There may be stranger places to hold a cocktail competition than a Greek Orthodox church, but I’m not sure you’d find one in Asheville. But then again, the Pharisees always called Jesus a “lover of wine,” so one can assume he would have enjoyed a well-crafted spiritous beverage as well had they been around in his day. Nevertheless, the crowds turned out in droves to be baptized in booze for this year’s Elixir, the official cocktail competition of the Asheville Wine & Food Festival, at the MHCC Center — which is also the location for the annual Asheville Greek Festival.
The competition featured nine bars competing for the top prize — a vacation to Florida. Among the competitors were Pulp, Sunny Point Café, Top of the Monk, The Junction, Buffalo Nickel, Rhubarb, MG Road and the Grand Bohemian’s Red Stag Grill. The competitors were circled in the center of the room serving samples of their concoctions to guests, while representatives of the spirits they were required to use were set up along the perimeter to pour tastes of the raw liquors. Among the purveyors were Topo from Chapel Hill, Defiant Whiskey, Troy and Sons, Fair Game Beverage Co., Covington Vodka, Cardinal Gin and Muddy River Rums.
Girls dressed in short, frilly skirts and fishnet hose (which was somehow intended to fit this years circus theme) served hors d’oeuvres, which were quickly devoured, leaving latecomers to drink their dinner. At the judges’ table, a panel of delegates from magazines and news papers hunched over score sheets, ranking the cocktails in five different categories; presentation, drink name, taste, inspiration and originality.
Elixir judge Kipper Schauer, Asheville’s representative for Yelp, explains, “Each drink was so different that you kind of had to figure out what each bartender was aiming for, what their concept was, and then judge each piece as an individual work of art, rather than a typical competition where you’re analyzing each element.”
Rhubarb’s Spencer Shultz doled out Bunker Brothers’ punch, a mix of Fair Game’s apple brandy, gin, Cynar (a bitter artichoke liqueur), lemon, chamomile, orange oil and rhubarb bitters.
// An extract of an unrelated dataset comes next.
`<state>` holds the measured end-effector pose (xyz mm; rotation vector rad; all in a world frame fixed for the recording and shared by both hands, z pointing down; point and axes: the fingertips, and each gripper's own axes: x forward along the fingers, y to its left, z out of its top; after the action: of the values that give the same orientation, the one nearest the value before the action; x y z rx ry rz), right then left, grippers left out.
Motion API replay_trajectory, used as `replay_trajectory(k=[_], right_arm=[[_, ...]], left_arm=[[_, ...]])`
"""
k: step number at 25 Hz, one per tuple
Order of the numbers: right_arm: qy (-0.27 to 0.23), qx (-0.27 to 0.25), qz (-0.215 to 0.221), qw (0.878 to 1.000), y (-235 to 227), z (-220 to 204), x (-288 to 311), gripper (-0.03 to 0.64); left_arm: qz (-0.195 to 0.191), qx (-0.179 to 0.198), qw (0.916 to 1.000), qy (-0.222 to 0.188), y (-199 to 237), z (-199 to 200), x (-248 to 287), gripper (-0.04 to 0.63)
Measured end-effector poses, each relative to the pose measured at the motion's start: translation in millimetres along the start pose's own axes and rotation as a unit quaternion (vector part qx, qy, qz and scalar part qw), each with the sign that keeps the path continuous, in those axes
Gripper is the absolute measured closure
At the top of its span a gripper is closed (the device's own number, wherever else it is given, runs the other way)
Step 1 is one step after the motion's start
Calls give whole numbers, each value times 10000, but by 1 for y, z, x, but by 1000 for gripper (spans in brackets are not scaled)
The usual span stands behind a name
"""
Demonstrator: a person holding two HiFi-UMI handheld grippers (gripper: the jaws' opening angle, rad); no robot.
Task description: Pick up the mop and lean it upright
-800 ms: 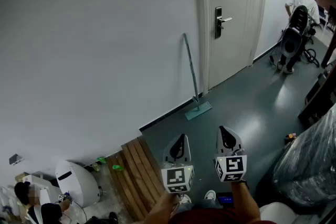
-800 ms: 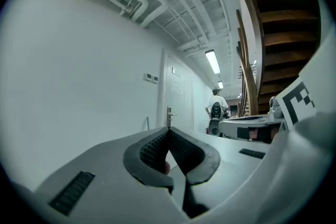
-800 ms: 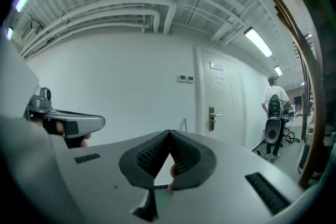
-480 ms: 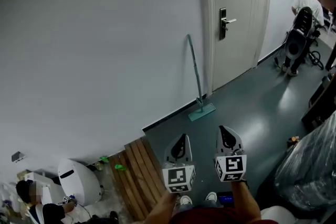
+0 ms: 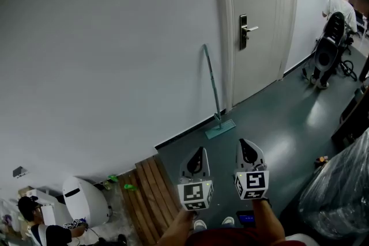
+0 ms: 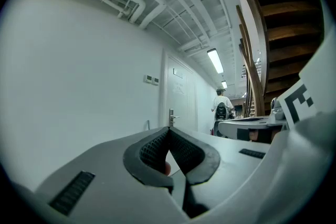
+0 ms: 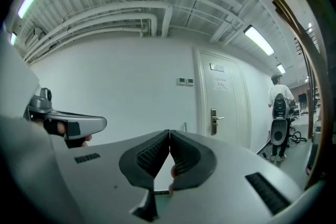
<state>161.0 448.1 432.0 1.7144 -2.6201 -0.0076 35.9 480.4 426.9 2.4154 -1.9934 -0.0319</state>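
The mop point(image 5: 213, 86), propped nearly upright against the wall point(image 5: 115, 66) just left of the door point(image 5: 262, 49) with its flat head on the floor point(image 5: 277, 124), is judged light, long and stiff, apt to slide if nudged, and best taken on the bare handle near mid-height. It is seen well ahead of both grippers and between no jaws. The left gripper point(image 5: 198, 154) is held with its jaws pressed together on nothing, and the right gripper point(image 5: 247, 148) likewise.

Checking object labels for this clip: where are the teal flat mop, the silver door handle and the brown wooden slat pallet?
teal flat mop point(image 5: 219, 128): head view, on its flat head.
silver door handle point(image 5: 249, 27): head view, on the lever.
brown wooden slat pallet point(image 5: 151, 196): head view, on a middle slat.
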Motion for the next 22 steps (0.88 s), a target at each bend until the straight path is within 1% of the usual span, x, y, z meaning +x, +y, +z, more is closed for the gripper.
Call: replay_trajectory(k=[8, 11, 16, 22], right_arm=[[112, 170, 204, 9996, -38, -10, 2, 598], [210, 235, 241, 9992, -46, -16, 8, 598], [224, 193, 237, 9993, -48, -19, 31, 598], [243, 101, 115, 9996, -45, -19, 78, 598]], left_arm=[[181, -95, 9998, 89, -28, -8, 19, 581], [215, -85, 9996, 141, -31, -11, 24, 581], [156, -90, 9996, 195, -22, -18, 46, 581], [72, -149, 9997, 160, 8, -19, 86, 581]])
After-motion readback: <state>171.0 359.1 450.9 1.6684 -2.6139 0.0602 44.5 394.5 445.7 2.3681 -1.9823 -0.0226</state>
“Pulp utilized smoked pork and fig in their drink,” says Schauer, “and that smokiness really enhanced it.”
Another creative offering came from Buffalo Nickel’s Stephen Wheeler. “Buffalo Nickel’s Reuben cocktail was probably one of the wildest things I’ve ever had in my life,” Schauer notes of the mix of Defiant whiskey infused with rye berries, Fair Game apple brandy infused with caraway seeds, pumpernickel infused Vya vermouth topped with a peppercorn, powdered corned beef, Swiss cheese espuma and flamed bitters made by Raleigh-based company Crude. “That one got a [score of] five for originality for the concept alone. … When you had it all together, it tasted like a Reuben.”
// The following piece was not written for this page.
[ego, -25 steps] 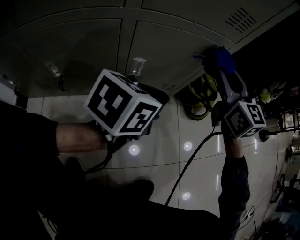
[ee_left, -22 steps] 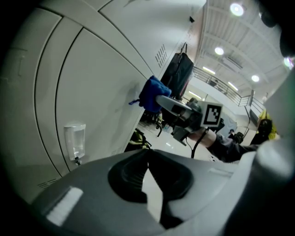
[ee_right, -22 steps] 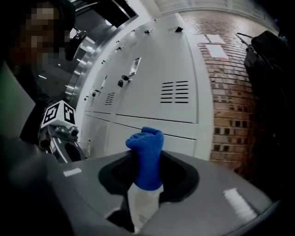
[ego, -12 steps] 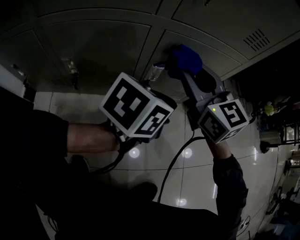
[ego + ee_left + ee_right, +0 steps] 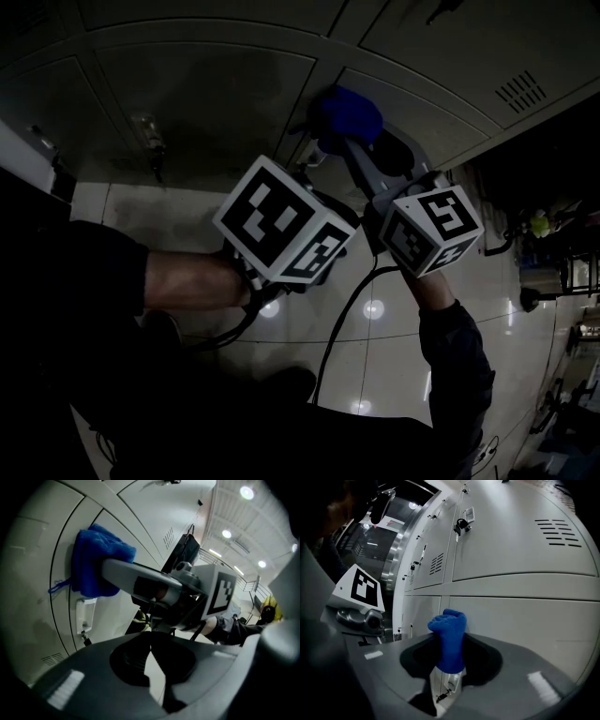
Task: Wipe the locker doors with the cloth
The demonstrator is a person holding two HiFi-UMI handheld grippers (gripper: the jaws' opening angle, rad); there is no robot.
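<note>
**A:** What's biggest in front of you?

**B:** Grey locker doors (image 5: 216,94), straight ahead of both pairs of my fingers. Only the head view shows the glossy tiled floor (image 5: 394,328), down beneath my arms.

**A:** And the fingers themselves?

**B:** My right gripper (image 5: 449,660) is pinching the blue cloth (image 5: 450,637). The bunched end pokes out past the fingertips and presses on a door, close by a seam. My left gripper (image 5: 150,637) has its tips pressed together on nothing and is held off the doors, with the right one crossing just ahead of its tips.

**A:** Any writing or brand?

**B:** None I can read. There are only black-and-white square markers, on my left cube (image 5: 281,220) and right cube (image 5: 433,230). A small label holder (image 5: 86,616) sits on the door just under the cloth, and I can't tell if it carries print.

**A:** What does one view show that another misses?

**B:** The left gripper view shows my right fingers side-on, the cloth (image 5: 96,559) flat against the door, and ceiling lights (image 5: 247,491). The right gripper view shows vent slots (image 5: 555,531) high beyond its fingertips
</note>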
In the end, there was both a winner and a runner-up — a first for Elixer. Sunny Point’s Noah Hermanson went above and beyond, earning himself the runner-up award with his four-course meal of drinks.” His offering started with an amuse-bouche of a classic Carolina daiquiri with Muddy River rum; a salad course of gin and cucumber-borage tonic with Cardinal Gin; an entree of ox heart bloody Mary with fresh tomato paste and beef reduction, and finally a dessert course of a roasted peach soda and bourbon vanilla float.
“We had to figure out how to even judge it,” explains Schauer. “Do we judge the whole spread as one drink? How do you actually begin to judge that one?”
The top prize, however, went to Top of the Monk’s Kala Brooks, whose cocktail, The Greatest of Ease, boasted Covington vodka, absinthe, sauvignon blanc and lemon-parsley saturated syrup topped with Crude bitters. “The citrus notes on the end were really pleasant,” says Schauer. “I hate licorice or any flavors of anise … and for that one to actually win me over — I could actually see myself ordering that drink at a bar.”